* _EXERCISE DESCRIPTION_
The records below are to be restated word for word, with every picture left out.

=== DATA ===

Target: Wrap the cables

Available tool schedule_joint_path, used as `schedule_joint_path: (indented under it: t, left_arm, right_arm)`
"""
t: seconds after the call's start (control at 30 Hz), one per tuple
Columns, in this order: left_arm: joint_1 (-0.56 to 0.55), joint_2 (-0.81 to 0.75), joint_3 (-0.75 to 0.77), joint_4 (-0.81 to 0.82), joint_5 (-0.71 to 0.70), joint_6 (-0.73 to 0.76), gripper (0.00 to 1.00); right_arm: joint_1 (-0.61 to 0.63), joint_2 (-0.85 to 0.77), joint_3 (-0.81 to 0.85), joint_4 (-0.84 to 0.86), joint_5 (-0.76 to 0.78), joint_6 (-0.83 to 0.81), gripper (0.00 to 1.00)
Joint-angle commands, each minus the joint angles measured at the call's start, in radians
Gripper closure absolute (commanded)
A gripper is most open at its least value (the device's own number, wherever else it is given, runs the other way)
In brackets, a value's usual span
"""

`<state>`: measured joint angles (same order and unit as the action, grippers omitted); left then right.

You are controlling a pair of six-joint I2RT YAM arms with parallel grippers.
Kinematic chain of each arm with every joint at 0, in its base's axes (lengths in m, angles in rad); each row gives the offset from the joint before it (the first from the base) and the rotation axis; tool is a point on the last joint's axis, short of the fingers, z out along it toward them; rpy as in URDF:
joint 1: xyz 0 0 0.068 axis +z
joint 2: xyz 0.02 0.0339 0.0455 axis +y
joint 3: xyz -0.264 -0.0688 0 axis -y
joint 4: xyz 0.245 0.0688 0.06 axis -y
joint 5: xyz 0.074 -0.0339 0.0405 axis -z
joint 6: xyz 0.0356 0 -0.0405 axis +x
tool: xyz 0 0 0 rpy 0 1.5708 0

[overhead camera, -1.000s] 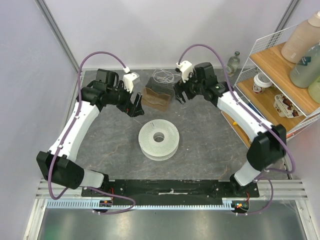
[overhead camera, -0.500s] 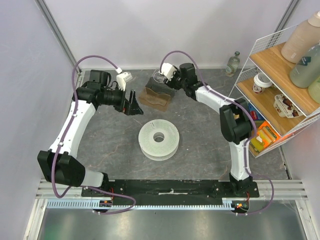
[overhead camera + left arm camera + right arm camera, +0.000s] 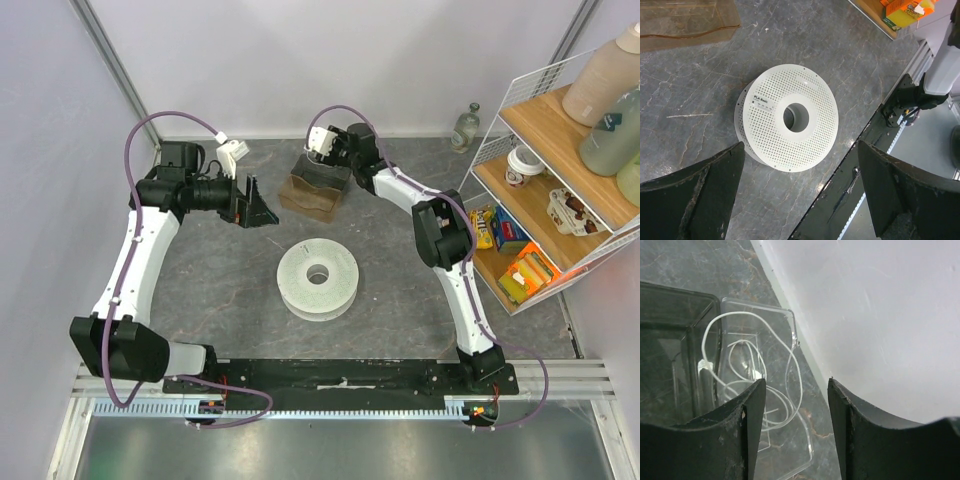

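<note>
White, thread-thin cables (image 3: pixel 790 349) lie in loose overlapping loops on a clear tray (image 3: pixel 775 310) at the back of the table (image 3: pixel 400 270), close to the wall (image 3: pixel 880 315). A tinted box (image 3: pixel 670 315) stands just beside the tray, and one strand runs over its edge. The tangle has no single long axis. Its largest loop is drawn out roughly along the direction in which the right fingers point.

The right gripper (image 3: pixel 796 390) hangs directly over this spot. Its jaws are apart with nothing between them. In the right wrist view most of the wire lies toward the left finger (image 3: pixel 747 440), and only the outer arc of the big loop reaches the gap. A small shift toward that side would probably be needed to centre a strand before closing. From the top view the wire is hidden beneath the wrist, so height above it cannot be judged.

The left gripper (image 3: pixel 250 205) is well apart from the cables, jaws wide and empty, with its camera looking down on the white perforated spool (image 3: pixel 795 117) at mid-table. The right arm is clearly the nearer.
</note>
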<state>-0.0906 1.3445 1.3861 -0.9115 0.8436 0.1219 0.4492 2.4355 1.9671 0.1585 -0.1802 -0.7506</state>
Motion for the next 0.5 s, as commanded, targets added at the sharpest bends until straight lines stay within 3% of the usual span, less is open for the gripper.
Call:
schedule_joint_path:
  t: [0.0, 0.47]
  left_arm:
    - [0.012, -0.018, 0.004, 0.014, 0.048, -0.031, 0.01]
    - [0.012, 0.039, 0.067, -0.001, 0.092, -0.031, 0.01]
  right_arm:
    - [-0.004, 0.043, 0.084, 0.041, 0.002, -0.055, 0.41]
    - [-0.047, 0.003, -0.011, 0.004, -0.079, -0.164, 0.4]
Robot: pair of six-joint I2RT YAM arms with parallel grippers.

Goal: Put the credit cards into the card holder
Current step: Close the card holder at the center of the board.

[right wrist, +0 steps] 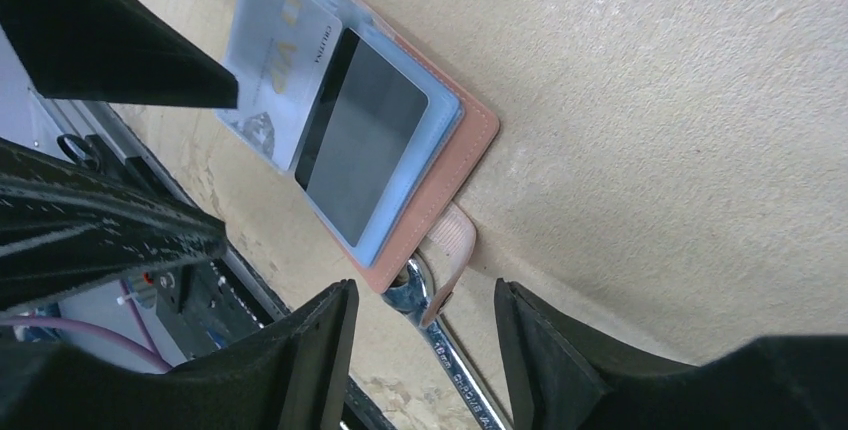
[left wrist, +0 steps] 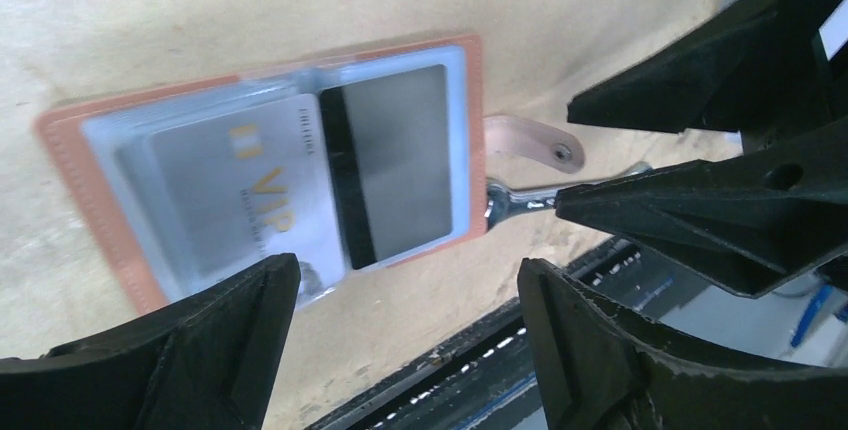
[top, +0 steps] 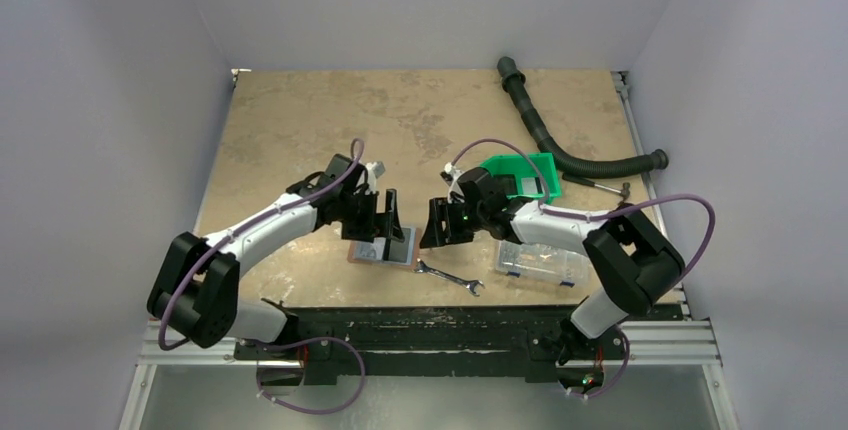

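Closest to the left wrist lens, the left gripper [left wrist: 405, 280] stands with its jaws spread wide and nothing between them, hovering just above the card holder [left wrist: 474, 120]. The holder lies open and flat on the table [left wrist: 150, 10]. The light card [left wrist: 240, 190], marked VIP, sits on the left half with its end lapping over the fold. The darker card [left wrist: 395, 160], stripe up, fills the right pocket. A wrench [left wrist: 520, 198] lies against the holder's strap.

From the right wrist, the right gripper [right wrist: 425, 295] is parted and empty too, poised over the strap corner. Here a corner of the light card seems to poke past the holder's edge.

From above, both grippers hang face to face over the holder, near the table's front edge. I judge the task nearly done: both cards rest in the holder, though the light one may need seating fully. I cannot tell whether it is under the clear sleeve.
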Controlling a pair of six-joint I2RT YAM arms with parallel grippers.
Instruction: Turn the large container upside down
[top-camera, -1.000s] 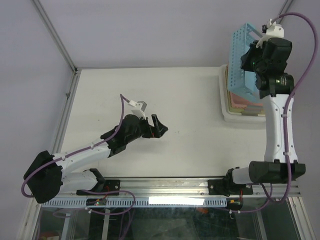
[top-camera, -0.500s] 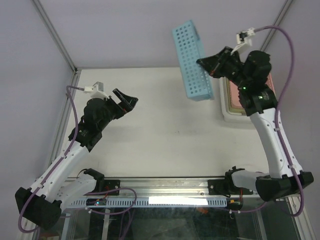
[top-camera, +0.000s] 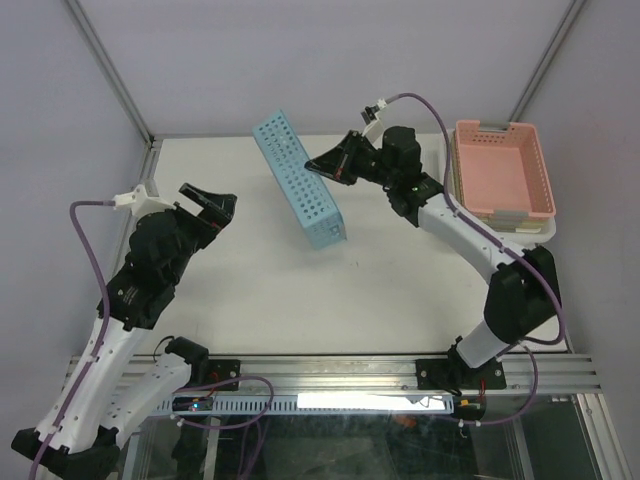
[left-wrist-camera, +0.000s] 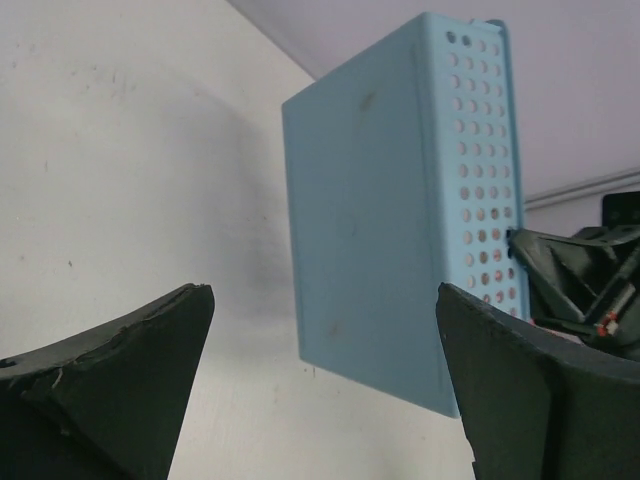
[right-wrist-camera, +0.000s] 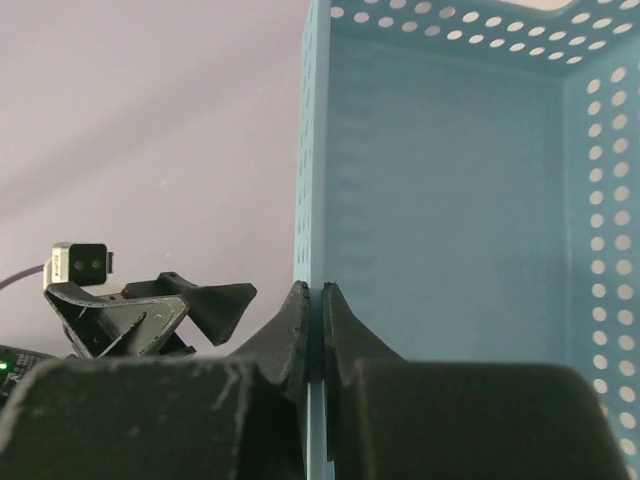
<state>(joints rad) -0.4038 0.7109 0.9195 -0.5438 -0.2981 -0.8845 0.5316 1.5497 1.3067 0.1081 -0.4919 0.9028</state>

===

* _RESPONSE AREA_
Target: Wrap the cables

Available tool schedule_joint_path, used as `schedule_joint_path: (indented under it: t, left_arm, right_arm)`
"""
t: seconds after the call's start (control at 30 Hz), one per tuple
Columns, in this order: left_arm: joint_1 (-0.56 to 0.55), joint_2 (-0.81 to 0.75), joint_3 (-0.75 to 0.77), joint_4 (-0.81 to 0.82), joint_5 (-0.71 to 0.70), joint_6 (-0.73 to 0.76), gripper (0.00 to 1.00); right_arm: joint_1 (-0.61 to 0.63), joint_2 (-0.85 to 0.77), joint_3 (-0.81 to 0.85), joint_4 (-0.84 to 0.86), joint_5 (-0.76 to 0.78), joint_6 (-0.83 to 0.81), gripper (0.00 to 1.00)
Joint-angle commands, each minus the joint angles measured at the call's start, in radians
Gripper closure absolute (commanded)
A gripper is most open at its least value (the device's own number, wherever else it is given, runs the other way)
In brackets, a value's usual span
"""

`<state>`: measured joint angles (same order and unit as the action, grippers omitted); left then right.

You are controlling a pair of six-joint I2RT YAM arms with parallel grippers.
Kinematic chain of each arm with every joint at 0, in its base's axes (lengths in m, angles in rad); each row gives the offset from the joint before it (the first from the base) and the rotation axis; tool is a point on the last joint's axis, short of the fingers, z out along it toward them; rpy as in URDF:
joint 1: xyz 0 0 0.068 axis +z
joint 2: xyz 0.02 0.0339 0.0455 axis +y
joint 3: xyz -0.264 -0.0688 0 axis -y
joint 4: xyz 0.245 0.0688 0.06 axis -y
joint 5: xyz 0.074 -0.0339 0.0405 axis -z
joint 6: xyz 0.0356 0 -0.0405 axis +x
tool: xyz 0 0 0 rpy 0 1.5708 0

[overhead camera, -1.000s] 
[overhead camera, -0.500s] 
[overhead camera + left arm camera + right arm camera, +0.000s] 

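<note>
White, thread-thin cables (image 3: pixel 790 349) lie in loose overlapping loops on a clear tray (image 3: pixel 775 310) at the back of the table (image 3: pixel 400 270), close to the wall (image 3: pixel 880 315). A tinted box (image 3: pixel 670 315) stands just beside the tray, and one strand runs over its edge. The tangle has no single long axis. Its largest loop is drawn out roughly along the direction in which the right fingers point.

The right gripper (image 3: pixel 796 390) hangs directly over this spot. Its jaws are apart with nothing between them. In the right wrist view most of the wire lies toward the left finger (image 3: pixel 747 440), and only the outer arc of the big loop reaches the gap. A small shift toward that side would probably be needed to centre a strand before closing. From the top view the wire is hidden beneath the wrist, so height above it cannot be judged.

The left gripper (image 3: pixel 250 205) is well apart from the cables, jaws wide and empty, with its camera looking down on the white perforated spool (image 3: pixel 795 117) at mid-table. The right arm is clearly the nearer.
</note>
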<state>-0.0906 1.3445 1.3861 -0.9115 0.8436 0.1219 0.4492 2.4355 1.9671 0.1585 -0.1802 -0.7506</state>
Motion for the next 0.5 s, as commanded, targets added at the sharpest bends until straight lines stay within 3% of the usual span, less is open for the gripper.
Call:
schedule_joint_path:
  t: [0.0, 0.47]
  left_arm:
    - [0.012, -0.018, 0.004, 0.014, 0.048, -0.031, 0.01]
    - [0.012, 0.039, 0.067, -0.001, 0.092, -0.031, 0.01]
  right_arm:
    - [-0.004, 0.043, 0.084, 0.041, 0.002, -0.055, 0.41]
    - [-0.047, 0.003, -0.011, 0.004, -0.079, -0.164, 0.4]
Robot: pair of six-joint I2RT YAM arms with parallel grippers.

Goal: Put the credit cards into the card holder
Current step: Close the card holder at the center of the board.

[right wrist, +0 steps] 
[left wrist, +0 steps] 
[top, +0 steps] 

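Closest to the left wrist lens, the left gripper [left wrist: 405, 280] stands with its jaws spread wide and nothing between them, hovering just above the card holder [left wrist: 474, 120]. The holder lies open and flat on the table [left wrist: 150, 10]. The light card [left wrist: 240, 190], marked VIP, sits on the left half with its end lapping over the fold. The darker card [left wrist: 395, 160], stripe up, fills the right pocket. A wrench [left wrist: 520, 198] lies against the holder's strap.

From the right wrist, the right gripper [right wrist: 425, 295] is parted and empty too, poised over the strap corner. Here a corner of the light card seems to poke past the holder's edge.

From above, both grippers hang face to face over the holder, near the table's front edge. I judge the task nearly done: both cards rest in the holder, though the light one may need seating fully. I cannot tell whether it is under the clear sleeve.
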Controlling a pair of six-joint I2RT YAM arms with parallel grippers.
Instruction: Turn the large container upside down
[top-camera, -1.000s] 
[top-camera, -0.500s] 
[top-camera, +0.000s] 
[left-wrist-camera, +0.000s] 
[right-wrist-camera, +0.000s] 
<state>(joints rad) -0.4038 0.7109 0.9195 -0.5438 -0.2981 -0.8845 0.5316 1.5497 1.3067 0.1081 -0.4919 0.9028</state>

This concludes the output.